▶ [PROBLEM TO WORK ON]:
Please retype the entries exactly as they stand, leaving out any pictures.

▶ [SUPPLIED MATERIAL]:
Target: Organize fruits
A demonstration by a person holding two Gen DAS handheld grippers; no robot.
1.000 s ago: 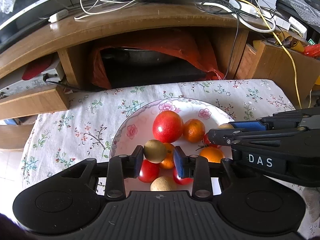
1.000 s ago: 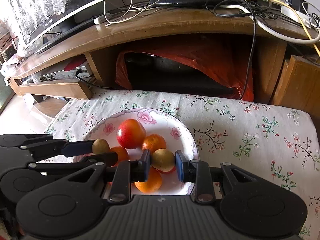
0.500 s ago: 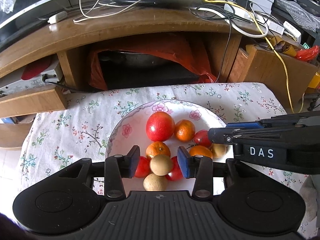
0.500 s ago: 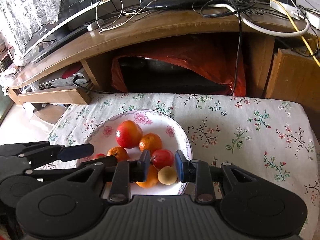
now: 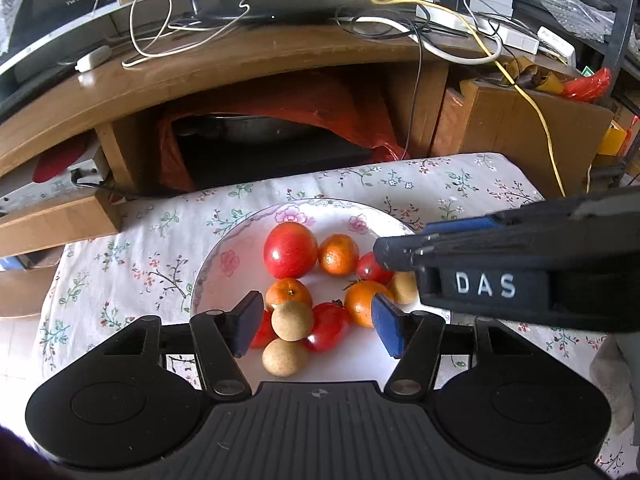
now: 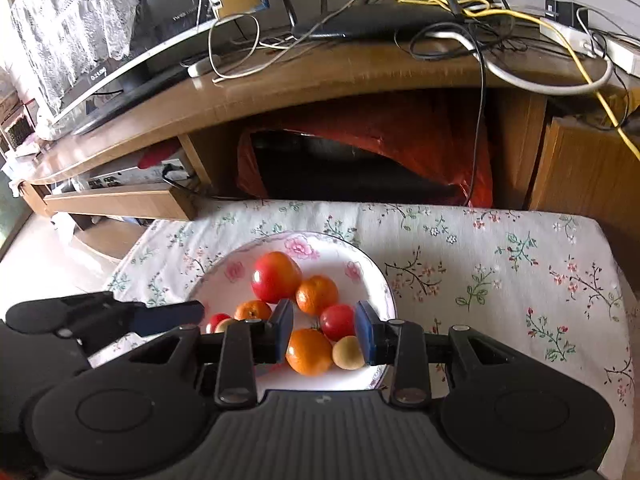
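Floral plate [image 5: 240, 248] on a flowered tablecloth [image 5: 132, 264], in front of a wooden TV stand [image 5: 248, 60] strewn with cables. On the plate: large red apple [image 5: 290, 249] toward the far side, a mandarin [image 5: 339, 254] touching its right, another mandarin [image 5: 289, 293] nearer, a bigger orange [image 5: 365, 302] to the right, small red tomatoes [image 5: 328, 332] among them. Two tan longans [image 5: 292, 320] stacked close at the near rim, one just behind the other; a third tan longan [image 6: 349, 353] at the right near rim beside the orange. Left gripper [image 5: 316, 322] above the near part of the plate, jaws opening, pads spread well clear of the upper longan lying between them, nothing pinched. Right gripper [image 6: 323, 332] over the right near part of the plate, jaws opening, a modest gap; orange, a tomato and the third longan seen between the blue pads [image 6: 365, 338], none of them pressed. In the left wrist view the right gripper reaches in from the right, fingertips above the tomato by the far mandarin. In the right wrist view the left gripper enters from the left, its fingers over the left rim of the plate.
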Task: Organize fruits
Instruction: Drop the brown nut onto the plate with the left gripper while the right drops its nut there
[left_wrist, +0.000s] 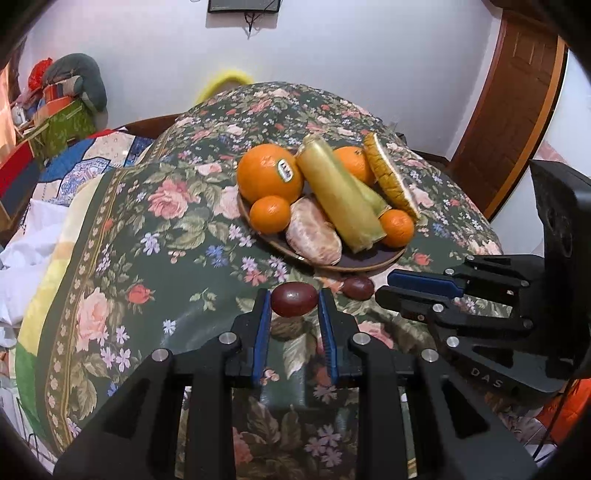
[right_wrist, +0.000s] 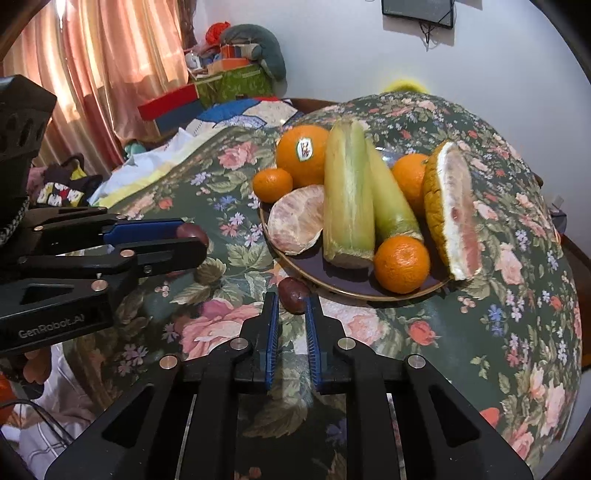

▶ [COMPLETED EXERCISE]:
Target: Organize fruits
A demonstration by a person holding two Gen DAS handheld grippers; no robot.
1.000 s ago: 
1.000 s ago: 
0.500 s ago: 
0.500 s ago: 
now: 
now: 
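Floral plate [image 5: 240, 248] on a flowered tablecloth [image 5: 132, 264], in front of a wooden TV stand [image 5: 248, 60] strewn with cables. On the plate: large red apple [image 5: 290, 249] toward the far side, a mandarin [image 5: 339, 254] touching its right, another mandarin [image 5: 289, 293] nearer, a bigger orange [image 5: 365, 302] to the right, small red tomatoes [image 5: 328, 332] among them. Two tan longans [image 5: 292, 320] stacked close at the near rim, one just behind the other; a third tan longan [image 6: 349, 353] at the right near rim beside the orange. Left gripper [image 5: 316, 322] above the near part of the plate, jaws opening, pads spread well clear of the upper longan lying between them, nothing pinched. Right gripper [image 6: 323, 332] over the right near part of the plate, jaws opening, a modest gap; orange, a tomato and the third longan seen between the blue pads [image 6: 365, 338], none of them pressed. In the left wrist view the right gripper reaches in from the right, fingertips above the tomato by the far mandarin. In the right wrist view the left gripper enters from the left, its fingers over the left rim of the plate.
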Task: Organize fruits
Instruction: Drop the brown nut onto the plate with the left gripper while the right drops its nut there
[left_wrist, +0.000s] 
[right_wrist, +0.000s] 

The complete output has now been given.